However, the indictment was sealed until a warrant [4] for President Taylor's arrest was issued on June 4, 2003
following his arrival in Accra, Ghana, to attend peace talks
that had been convened by other West African leaders. The
talks were aimed at ending bitter fighting between Taylor's
forces and various rebel factions that had led to the deaths
of many civilians on the outskirts of Monrovia, Liberia's
capital. Because of procedural mistakes by the Office of
the Prosecutor, including an apparent lack of prior consultation
and coordination with Ghanaian and other West African authorities,
Mr. Taylor returned to Monrovia unmolested.
II. Procedural and Factual
History of the Case (paras. 1-5 [5] )
On July 23, 2003, counsel for President Taylor and Liberia
filed a motion before the Trial Chambers of the Court seeking
an order 1) to quash the Indictment; 2) to nullify the warrant
of arrest; and 3) for provisional measures restraining service
of the indictment and arrest warrant on Mr. Taylor. [6] The ground for the motion was that Mr. Taylor
should enjoy absolute immunity from criminal proceedings
under customary international law as the sitting Head of
State of Liberia at the time of his indictment.
As the Prosecution and Defence exchanged briefs before
the Court, Mr. Taylor announced that he would resign from
the Presidency of Liberia in August of 2003.
[7] In return for his resignation, he accepted an offer
of sanctuary extended to him by President Olusegun Obasanjo
of Nigeria who promised not to hand him over to the Court. [8]
Approximately one month after Taylor's departure from Liberia,
the Trial Chamber referred the motion challenging the Court's
jurisdiction to the Appeals Chamber on the basis that it
raised a fundamental issue of jurisdiction. The Appeals
Chamber heard oral arguments on the motion in late fall
of 2003. [9]
III. Submissions of the Parties
(paras. 6-16)
The parties' submissions to the Court fall into two categories.
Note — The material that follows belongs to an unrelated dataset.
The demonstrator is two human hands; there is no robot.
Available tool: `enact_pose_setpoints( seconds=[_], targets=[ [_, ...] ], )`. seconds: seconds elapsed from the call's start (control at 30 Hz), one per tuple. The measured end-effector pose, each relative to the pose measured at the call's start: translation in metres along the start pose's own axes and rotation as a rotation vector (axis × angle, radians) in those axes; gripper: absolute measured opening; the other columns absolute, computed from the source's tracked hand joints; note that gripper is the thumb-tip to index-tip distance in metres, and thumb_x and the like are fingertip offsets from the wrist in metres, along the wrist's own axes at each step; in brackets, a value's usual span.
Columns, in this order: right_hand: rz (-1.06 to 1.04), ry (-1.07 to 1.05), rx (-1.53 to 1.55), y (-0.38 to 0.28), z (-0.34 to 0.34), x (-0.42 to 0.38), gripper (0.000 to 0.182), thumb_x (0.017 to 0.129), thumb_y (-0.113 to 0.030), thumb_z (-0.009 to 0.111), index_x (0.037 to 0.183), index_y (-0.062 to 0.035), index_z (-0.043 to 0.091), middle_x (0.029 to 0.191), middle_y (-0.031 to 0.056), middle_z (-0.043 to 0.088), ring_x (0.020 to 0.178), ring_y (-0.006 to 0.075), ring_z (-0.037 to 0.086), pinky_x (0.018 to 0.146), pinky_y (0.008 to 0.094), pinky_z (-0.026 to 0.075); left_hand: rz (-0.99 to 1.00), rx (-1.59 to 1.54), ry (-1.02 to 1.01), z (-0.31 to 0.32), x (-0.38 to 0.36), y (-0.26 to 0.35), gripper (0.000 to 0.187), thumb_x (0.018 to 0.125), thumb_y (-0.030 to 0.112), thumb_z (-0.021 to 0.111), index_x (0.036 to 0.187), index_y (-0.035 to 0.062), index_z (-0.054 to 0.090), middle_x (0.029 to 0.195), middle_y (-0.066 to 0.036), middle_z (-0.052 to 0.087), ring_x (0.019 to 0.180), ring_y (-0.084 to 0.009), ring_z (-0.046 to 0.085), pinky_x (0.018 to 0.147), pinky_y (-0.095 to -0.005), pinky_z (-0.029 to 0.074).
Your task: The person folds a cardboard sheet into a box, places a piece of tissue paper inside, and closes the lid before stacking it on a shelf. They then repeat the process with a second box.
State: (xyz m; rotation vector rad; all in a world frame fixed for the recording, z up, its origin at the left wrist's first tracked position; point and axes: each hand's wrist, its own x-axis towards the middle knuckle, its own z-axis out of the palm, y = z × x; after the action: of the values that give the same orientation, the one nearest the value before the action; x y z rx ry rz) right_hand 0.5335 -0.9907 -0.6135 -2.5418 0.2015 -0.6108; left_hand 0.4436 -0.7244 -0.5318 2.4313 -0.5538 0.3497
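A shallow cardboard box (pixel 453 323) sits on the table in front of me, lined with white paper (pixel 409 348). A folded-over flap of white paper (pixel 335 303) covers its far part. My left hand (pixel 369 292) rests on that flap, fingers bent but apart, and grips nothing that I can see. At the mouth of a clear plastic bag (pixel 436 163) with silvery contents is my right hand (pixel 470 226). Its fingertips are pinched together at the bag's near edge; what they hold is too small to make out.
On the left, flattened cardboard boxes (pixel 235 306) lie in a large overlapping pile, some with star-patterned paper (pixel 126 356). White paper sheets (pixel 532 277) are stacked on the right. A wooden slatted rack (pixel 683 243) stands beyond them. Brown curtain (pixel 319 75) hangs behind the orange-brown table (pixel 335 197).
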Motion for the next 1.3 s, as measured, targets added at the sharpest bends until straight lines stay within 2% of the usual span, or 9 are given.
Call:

The first category corresponds to arguments by the Defence
and counterarguments by the Prosecution that the Court,
by issuing an indictment and a warrant of arrest for President
Taylor, had violated various rules governing jurisdiction,
immunity, and sovereign equality under international
law. The second category hinges on the national
law of Sierra Leone and on the legality, or illegality,
of the actions taken by the Prosecutor and the Court in
respect of the case against Taylor, with particular reference
to the consistency of those actions with various provisions
of the Sierra Leone Constitution of 1991. This Insight discusses
only the international law aspects of the case.
A. Defence
Submissions on the Preliminary Motion
The key submission of the Defence was that Mr. Taylor was
entitled to absolute personal immunity from criminal prosecution
as Liberia's incumbent Head of State at the time of his
indictment. The Defence claimed that the immunity which
attaches to Taylor shields him from prosecution whether
he is on official business in a foreign State (Ghana) or
in office in Liberia. Further, the Defence argued that immunity
is not nullified by any exceptions arising under other international
law rules, such as resolutions enacted by the Security Council
pursuant to its Chapter VII powers permitting international
criminal tribunals to indict incumbent Heads of State for
egregious international crimes. In any event, because the
Court was a Sierra Leonean tribunal that lacked Chapter
VII powers, in contrast to the International Criminal Tribunals
for Yugoslavia and Rwanda ("ICTY" and "ICTR" respectively),
it had no authority to assert jurisdiction over President
Taylor since its judicial orders had the same (limited)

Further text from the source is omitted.